In Toronto, either you ride in traffic, or you hardly ride anywhere. Cyclists – like myself – get so used to it, we only notice when we go over the handlebars. Biking means navigating the rutted streets, the freaked-out drivers, the streetcar tracks, the bike network so fractured it looks like an x-ray of the average cyclist’s wrist. The bike lanes we do have drag cyclists past endless lines of parked cars, each with a spring-loaded door, before raking them over strategically placed potholes. (In fact, by offering a false promise of security, these half-baked efforts might be worse than nothing.) Where Toronto’s bike lanes end, it’s back to a tumult of drivers and parked cars and streetcars and unpleasant cyclists who blow red lights with a listless “fuck you” to the world at large. Seven years of progressive governance at City Hall led us to this place. Now, to top it off, we have an administration with a four-wheels-good, two-wheels-bad agenda that started its term in office with insult comedian Don Cherry’s memorable invective against “pinkos who ride bicycles.”
And into the midst of all of this, we add Bixi. I took a Bixi for a spin around the trial area last weekend (without risking my mother’s hide). The first thing you notice, getting onto the bike, is that it turns you into a different kind of cyclist. Bixis are comfortable and offer a surprisingly smooth ride. But they aren’t built for speed; they’re built for sturdiness. These are not unobtrusive machines. Where I’d normally nip across an intersection on my city bike, on a Bixi, I rumbled past drivers like a piece of field artillery.
Since Toronto has little dedicated bike infrastructure, Bixis represent a new class of even slower-moving traffic that will be sharing the road. And if Bixi succeeds in drawing tourists and casual users onto bikes, the roads will be further populated by people who don’t know the city, don’t know how to ride a bike in traffic, don’t know how to bike at all, or all of the above. (I pondered this as I watched a Bixi whiz off the wrong way up Adelaide.)
But if Bixi’s little bikes are an awkward fit with Toronto’s hostile streets, they’re useful enough that they’re making a place for themselves anyway. Subscribers wander downtown, waving their iPhones like tricorders, scanning for the nearest Bixi rack, calculating whether it would be faster to ride between two stations or just walk. In the Annex, I came across a group of young journalists visiting from Russia, clambering aboard a handful of Bixis. They couldn’t really comment, since they didn’t speak English, but they extracted their bikes without incident and rolled off onto Bloor.
There’s a sympatico here. Toronto is hostile, but Bixis are rugged. The city’s not ready for them, but what the hell, we’re going to flood the zone anyway.
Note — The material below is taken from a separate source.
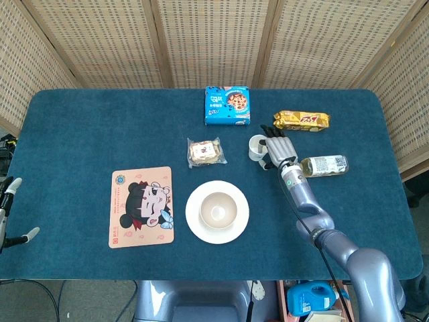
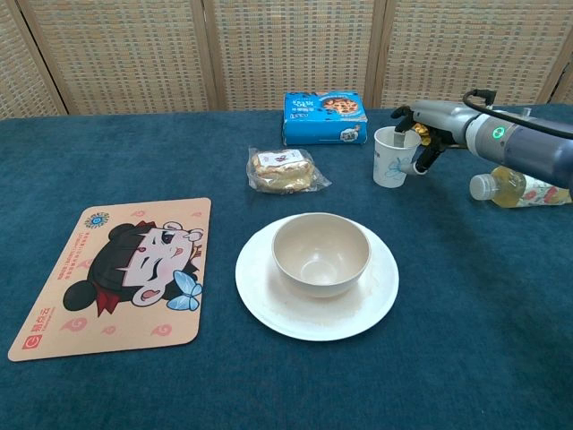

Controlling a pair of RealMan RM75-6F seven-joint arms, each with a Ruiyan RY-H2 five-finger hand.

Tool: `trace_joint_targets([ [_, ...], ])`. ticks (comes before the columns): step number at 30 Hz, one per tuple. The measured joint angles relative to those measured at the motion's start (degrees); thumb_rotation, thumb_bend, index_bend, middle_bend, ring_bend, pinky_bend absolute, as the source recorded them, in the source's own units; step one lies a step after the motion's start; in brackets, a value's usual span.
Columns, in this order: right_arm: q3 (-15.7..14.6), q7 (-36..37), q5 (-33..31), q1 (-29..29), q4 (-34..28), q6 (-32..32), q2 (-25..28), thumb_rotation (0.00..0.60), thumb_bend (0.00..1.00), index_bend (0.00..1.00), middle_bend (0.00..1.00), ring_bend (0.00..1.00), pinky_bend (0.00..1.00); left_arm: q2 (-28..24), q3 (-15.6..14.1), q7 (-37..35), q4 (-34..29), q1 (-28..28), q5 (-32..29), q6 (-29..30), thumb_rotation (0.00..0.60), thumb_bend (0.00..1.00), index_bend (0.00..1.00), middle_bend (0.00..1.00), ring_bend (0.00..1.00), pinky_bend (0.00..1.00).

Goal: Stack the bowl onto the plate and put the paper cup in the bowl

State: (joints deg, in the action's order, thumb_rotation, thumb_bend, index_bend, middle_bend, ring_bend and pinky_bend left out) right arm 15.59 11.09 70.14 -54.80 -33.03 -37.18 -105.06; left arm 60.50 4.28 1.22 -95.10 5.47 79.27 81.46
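A cream bowl (image 1: 217,210) (image 2: 320,253) sits upright in the white plate (image 1: 240,226) (image 2: 380,296) near the table's front middle. The white paper cup (image 1: 256,147) (image 2: 390,159) stands upright on the blue cloth, behind and to the right of the plate. My right hand (image 1: 279,151) (image 2: 417,136) is at the cup's right side, with a finger over the rim and the thumb against the outer wall, pinching it. My left hand (image 1: 7,209) shows only at the far left edge of the head view, fingers apart and holding nothing.
A cartoon placemat (image 2: 121,273) lies front left. A wrapped snack (image 2: 285,170) and a blue cookie box (image 2: 325,117) lie behind the plate. A yellow snack packet (image 1: 302,120) and a lying bottle (image 2: 519,185) are beside my right arm.
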Motion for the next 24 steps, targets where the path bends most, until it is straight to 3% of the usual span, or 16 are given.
trace_joint_targets([
  [8, -0.21, 3.52, 1.9, -0.37, 1.48, -2.02, -0.91, 0.6, 0.42, 0.62, 0.0, 0.0, 0.0, 0.16, 0.03, 0.5, -0.05, 0.19, -0.4, -0.32, 0.6, 0.0, 0.0, 0.0, 0.0, 0.0],
  [15, -0.72, 4.86, 3.83, 0.13, -1.28, -5.41, 0.85, 0.6, 0.42, 0.63, 0.0, 0.0, 0.0, 0.23, -0.19, 0.87, -0.23, 0.18, -0.15, -0.27, 0.6, 0.0, 0.0, 0.0, 0.0, 0.0],
  [20, -1.31, 4.8, 5.72, 1.15, -7.29, -8.92, 4.64, 0.6, 0.43, 0.63, 0.0, 0.0, 0.0, 0.16, -0.54, 0.91, -0.4, 0.12, 0.68, -0.05, 0.6, 0.0, 0.0, 0.0, 0.0, 0.0],
  [24, -2.37, 3.36, 7.57, 2.51, -16.18, -11.19, 10.07, 0.6, 0.43, 0.63, 0.0, 0.0, 0.0, 0.08, -0.9, 0.88, -0.56, 0.08, 1.71, 0.22, 0.6, 0.0, 0.0, 0.0, 0.0, 0.0],
])
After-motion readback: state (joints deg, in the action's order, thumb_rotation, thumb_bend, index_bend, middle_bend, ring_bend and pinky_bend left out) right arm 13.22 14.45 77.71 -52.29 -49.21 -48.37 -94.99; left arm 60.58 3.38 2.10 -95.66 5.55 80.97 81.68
In the end, it’s a magnificently Torontonian approach: Not master-planned so much as wedged unceremoniously into the downtown core. In fact, as they become more prominent on our streets, Bixis will reshape our expectations of what belongs on a road and what doesn’t. By drawing non-bike owners onto the streets, Bixi have the potential to drive a cycling-friendly ethos deeper into the general consciousness. What better bike-education program could you ask for than to put 1,000 new bikes on the road and ask people to ride them?
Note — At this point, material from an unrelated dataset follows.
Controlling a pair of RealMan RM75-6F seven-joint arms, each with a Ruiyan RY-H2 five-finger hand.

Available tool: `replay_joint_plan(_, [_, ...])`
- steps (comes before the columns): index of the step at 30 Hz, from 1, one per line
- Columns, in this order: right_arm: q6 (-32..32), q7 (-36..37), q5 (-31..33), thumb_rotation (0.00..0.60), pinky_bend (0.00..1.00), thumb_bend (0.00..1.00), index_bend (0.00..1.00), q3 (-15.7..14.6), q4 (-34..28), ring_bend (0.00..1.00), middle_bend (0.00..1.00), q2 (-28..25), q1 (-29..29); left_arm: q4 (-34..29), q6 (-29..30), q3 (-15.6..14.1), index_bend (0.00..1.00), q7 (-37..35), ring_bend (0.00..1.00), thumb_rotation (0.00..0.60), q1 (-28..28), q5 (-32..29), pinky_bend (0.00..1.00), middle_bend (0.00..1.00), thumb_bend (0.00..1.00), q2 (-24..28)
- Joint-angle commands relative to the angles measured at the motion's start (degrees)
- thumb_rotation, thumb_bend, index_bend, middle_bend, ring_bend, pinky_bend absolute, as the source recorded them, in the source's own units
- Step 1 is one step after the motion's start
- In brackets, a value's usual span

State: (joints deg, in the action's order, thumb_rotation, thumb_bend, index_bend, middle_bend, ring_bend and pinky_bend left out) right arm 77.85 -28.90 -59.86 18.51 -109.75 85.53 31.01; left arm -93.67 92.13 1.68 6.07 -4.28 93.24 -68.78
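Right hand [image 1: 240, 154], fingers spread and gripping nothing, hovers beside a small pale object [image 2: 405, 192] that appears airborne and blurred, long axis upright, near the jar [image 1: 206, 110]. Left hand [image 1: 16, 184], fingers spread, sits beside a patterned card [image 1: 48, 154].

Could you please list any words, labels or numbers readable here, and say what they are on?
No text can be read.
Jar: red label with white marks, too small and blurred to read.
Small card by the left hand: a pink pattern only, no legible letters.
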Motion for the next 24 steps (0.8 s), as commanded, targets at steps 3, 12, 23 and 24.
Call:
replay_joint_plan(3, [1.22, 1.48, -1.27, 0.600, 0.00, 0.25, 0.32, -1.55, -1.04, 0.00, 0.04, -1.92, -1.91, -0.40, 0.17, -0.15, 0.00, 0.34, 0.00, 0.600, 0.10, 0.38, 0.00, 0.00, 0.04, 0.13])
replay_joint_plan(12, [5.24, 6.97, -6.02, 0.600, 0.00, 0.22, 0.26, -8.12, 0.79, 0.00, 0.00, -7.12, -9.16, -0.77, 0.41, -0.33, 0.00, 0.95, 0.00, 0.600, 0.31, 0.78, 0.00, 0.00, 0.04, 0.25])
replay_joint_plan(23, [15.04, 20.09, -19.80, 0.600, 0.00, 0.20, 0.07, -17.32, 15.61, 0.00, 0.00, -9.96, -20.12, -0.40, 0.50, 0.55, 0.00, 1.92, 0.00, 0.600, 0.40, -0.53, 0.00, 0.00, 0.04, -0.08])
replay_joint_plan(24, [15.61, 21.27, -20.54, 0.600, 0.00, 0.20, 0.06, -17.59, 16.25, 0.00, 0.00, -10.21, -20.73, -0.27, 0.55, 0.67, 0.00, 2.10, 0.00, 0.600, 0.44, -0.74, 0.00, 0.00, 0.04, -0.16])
In the best of all possible worlds, Bixi will help encourage the Fords to invest in real bike infrastructure. Improbably, right-wing stalwart Denzil Minnan-Wong is pushing a network of curb-separated bike lanes downtown, which is just the kind of project the city needs.
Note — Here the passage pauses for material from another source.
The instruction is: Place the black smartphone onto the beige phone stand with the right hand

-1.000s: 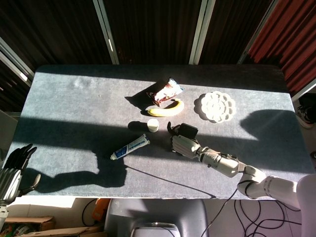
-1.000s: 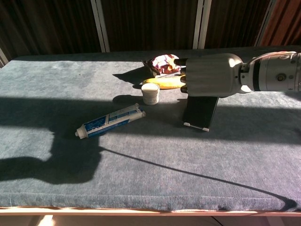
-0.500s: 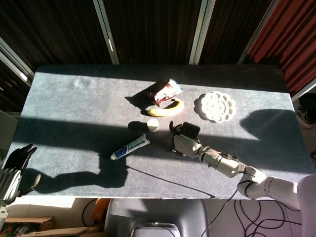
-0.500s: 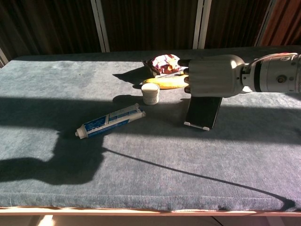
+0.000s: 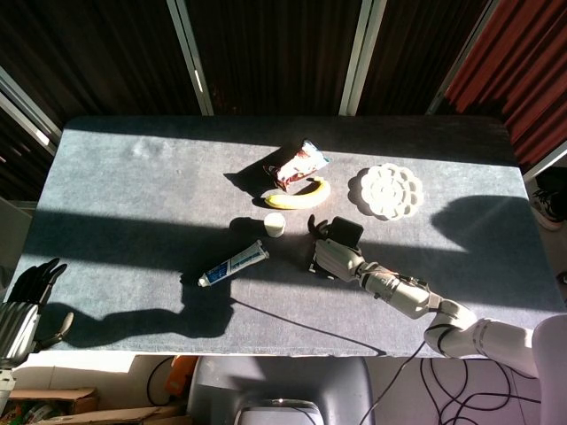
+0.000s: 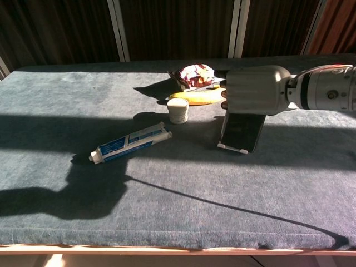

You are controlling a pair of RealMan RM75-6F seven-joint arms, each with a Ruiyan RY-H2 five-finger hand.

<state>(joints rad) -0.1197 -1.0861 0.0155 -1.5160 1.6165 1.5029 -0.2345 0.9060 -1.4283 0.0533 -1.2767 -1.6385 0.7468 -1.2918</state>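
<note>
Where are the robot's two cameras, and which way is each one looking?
Head view: high up, looking down on the whole table; it shows the right hand and arm, plus the left hand at the table's near left corner.
Chest view: low at the table's near edge, looking across it; only the right hand and forearm show.
Shared: the smartphone on its stand, toothpaste tube, banana.

Black smartphone (image 6: 242, 129), yellow banana (image 6: 194, 98), white-and-blue toothpaste tube (image 6: 130, 142), grey tablecloth (image 6: 167, 189)
</note>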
For now, Bixi is a fait accompli. Its presence changes the landscape with each passing day. It has the potential to reshape the city in ways that far outstrip what the mayor saw being dragged through the gate. If the project makes money for the city, it will be doubly hard to turn back the clock. It’s a win for the city – if the mayor doesn’t mind. If, however, he wants to keep bikes at bay in the future, he should beware of pinkos bearing gifts.